No ensaio clínico, os adultos que perderam no mínimo 5% do seu peso inicial durante um período de dieta de baixo valor calórico foram aleatoriamente escolhidos para receber liraglutido 3 mg ou placebo. Após 16 semanas de tratamento com a terapêutica, os adultos que perderam pelo menos 5% do seu peso corporal (definidos como “respondedores precoces”) eram mais propensos a manter a perda de peso e alcançar uma maior perda de peso adicional após 56 semanas, comparativamente com pessoas que perderam menos de 5% do seu peso corporal após 16 semanas de tratamento com liraglutido 3 mg (“respondedores tardios”).
“Num contexto da especialidade na área da obesidade é comum trabalhar com pessoas com obesidade na perda inicial de peso através do foco numa dieta de baixo valor calórico e aumento de atividade física. Contudo, descobrimos frequentemente que a manutenção desta perda de peso, embora com importância clínica, permanece o principal desafio para muitas pessoas com obesidade”, refere o Dr.
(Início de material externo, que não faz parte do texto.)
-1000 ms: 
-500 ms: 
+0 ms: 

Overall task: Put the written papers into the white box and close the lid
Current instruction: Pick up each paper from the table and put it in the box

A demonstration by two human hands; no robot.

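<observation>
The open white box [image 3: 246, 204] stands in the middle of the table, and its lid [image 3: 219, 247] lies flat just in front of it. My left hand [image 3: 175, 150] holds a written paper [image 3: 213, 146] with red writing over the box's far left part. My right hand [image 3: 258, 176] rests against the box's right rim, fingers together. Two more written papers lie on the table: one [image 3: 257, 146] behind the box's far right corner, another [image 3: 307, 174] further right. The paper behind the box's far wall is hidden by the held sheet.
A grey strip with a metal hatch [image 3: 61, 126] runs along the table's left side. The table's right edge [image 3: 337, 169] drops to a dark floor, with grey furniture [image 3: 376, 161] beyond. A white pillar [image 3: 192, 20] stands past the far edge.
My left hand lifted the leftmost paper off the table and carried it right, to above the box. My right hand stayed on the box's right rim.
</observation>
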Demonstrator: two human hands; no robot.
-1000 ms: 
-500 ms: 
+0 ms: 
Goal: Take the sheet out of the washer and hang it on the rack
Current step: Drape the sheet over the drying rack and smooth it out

Sean Wharton. “Estes dados são por isso muito encorajadores para os médicos desta especialidade, pois mostram que os respondedores precoces a liraglutido 3 mg são suscetíveis a manter e alcançar perda de peso adicional”.
Dos que completaram as 56 semanas de tratamento com liraglutido 3 mg, 68% foram respondedores precoces à terapêutica na semana 16, e 32% foram respondedores tardios. A acrescentar à perda de peso conseguida no período de avaliação, os respondedores precoces registaram uma perda de peso de -9,9%, comparativamente com 0,0% nos respondedores tardios às 56 semanas.
Após 56 semanas de tratamento, 91,7% dos respondedores precoces e 47,1% dos respondedores tardios, tinham mantido ou perdido peso adicional, depois do período de avaliação. Nenhum dos respondedores precoces recuperou o seu peso inicial do período de avaliação de 56 semanas, do tratamento com liraglutido 3 mg comparativamente com 3,9% dos respondedores tardios.
Houve incidências semelhantes no total de acontecimentos adversos nos respondedores precoces (92,5%) e respondedores tardios (89,7%). Os acontecimentos adversos gastrointestinais foram mais frequentes nos respondedores precoces comparativamente aos respondedores tardios (77,8% vs 41,4%). Liraglutido 3 mg foi geralmente bem tolerado, com efeitos secundários similares aos ensaios clínicos prévios.